Weinbauern gegen 0,2-Promille-Regelung – Falscher Ansatz


glasIn Südtirol wird guter Wein angebaut und es darf auch ruhig guter Wein getrunken werden! Ob es aber für die Weinwirtschaft klug ist, sich gegen eine Senkung der Promillesätze auszusprechen, muss bezweifelt werden:
Wie viele Autounfälle führen bald wöchentlich zu Toten, zu Schwerverletzten, zu Familientragödien, Waisenkindern und anderen schrecklichen Situationen mehr! Alkohol und hohe Geschwindigkeit sind nun einmal dafür verantwortlich.

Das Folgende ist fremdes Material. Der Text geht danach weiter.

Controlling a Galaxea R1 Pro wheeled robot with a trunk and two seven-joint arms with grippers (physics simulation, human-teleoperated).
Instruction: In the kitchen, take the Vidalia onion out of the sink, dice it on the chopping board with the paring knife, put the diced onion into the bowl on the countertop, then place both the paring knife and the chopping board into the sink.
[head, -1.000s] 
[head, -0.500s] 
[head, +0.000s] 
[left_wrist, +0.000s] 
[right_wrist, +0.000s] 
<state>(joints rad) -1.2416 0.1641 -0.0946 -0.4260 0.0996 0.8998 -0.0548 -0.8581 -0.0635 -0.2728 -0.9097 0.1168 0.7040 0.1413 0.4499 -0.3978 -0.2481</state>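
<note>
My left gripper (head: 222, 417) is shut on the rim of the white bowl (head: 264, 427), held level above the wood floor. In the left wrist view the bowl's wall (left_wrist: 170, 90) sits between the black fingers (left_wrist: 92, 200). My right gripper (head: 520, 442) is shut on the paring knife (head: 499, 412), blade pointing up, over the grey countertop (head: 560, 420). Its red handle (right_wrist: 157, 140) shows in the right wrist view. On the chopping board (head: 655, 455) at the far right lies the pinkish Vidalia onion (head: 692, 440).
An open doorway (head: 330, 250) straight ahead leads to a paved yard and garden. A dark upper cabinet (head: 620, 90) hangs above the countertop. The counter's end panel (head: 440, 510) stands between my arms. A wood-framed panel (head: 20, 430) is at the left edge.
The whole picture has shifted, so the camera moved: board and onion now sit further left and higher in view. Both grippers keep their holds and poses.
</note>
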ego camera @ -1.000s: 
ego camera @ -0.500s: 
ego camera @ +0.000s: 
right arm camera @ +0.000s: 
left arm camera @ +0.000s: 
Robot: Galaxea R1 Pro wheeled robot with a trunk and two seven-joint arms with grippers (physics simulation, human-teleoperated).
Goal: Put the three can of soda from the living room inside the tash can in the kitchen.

Der Ansatz muss anders lauten:
Ja zu unserer Weinkultur und Nein zu alkoholisiertem Autofahren! Wein wird gerne in den Abendstunden, nach der Arbeit oder zum Abendessen genossen. Nur – wie kommen die Südtiroler dann nach hause? Es fehlen – vor allem im ländlichen Raum – öffentliche Verkehrsmittel, die einen auch nach 19 oder 20 Uhr sicher nach hause bringen.


Meine Forderung, als Weinbauer und als Grüner Unternehmer, ist daher nicht, die Absenkung der Promillegrenzen zu verhindern; die Forderung ist, Zug- und vor allem Busverbindungen bis in die Abendstunden auszudehnen.

Es braucht nicht nur den Nightliner auf der Vinschgaubahn, es braucht auch Busse, die stündlich bis 23 oder 24 Uhr die Umlandgemeinden der Ballungszentren abfahren, durchaus in größeren Schleifen, als ihre Regelfahrtstrecken. So können mit einem Bus auch mehrere Dörfer bedient werden.

Nordtirol macht es uns diesbezüglich vor: Von Innsbruck aus kann bis in die späten Abendstunden jedes Dorf per Bus erreicht werden.
Erst dann kann wirklich auf das Auto komplett verzichtet werden, wenn einmal auswärts eines der schönsten Kulturgüter unseres Landes Südtirol genossen wird!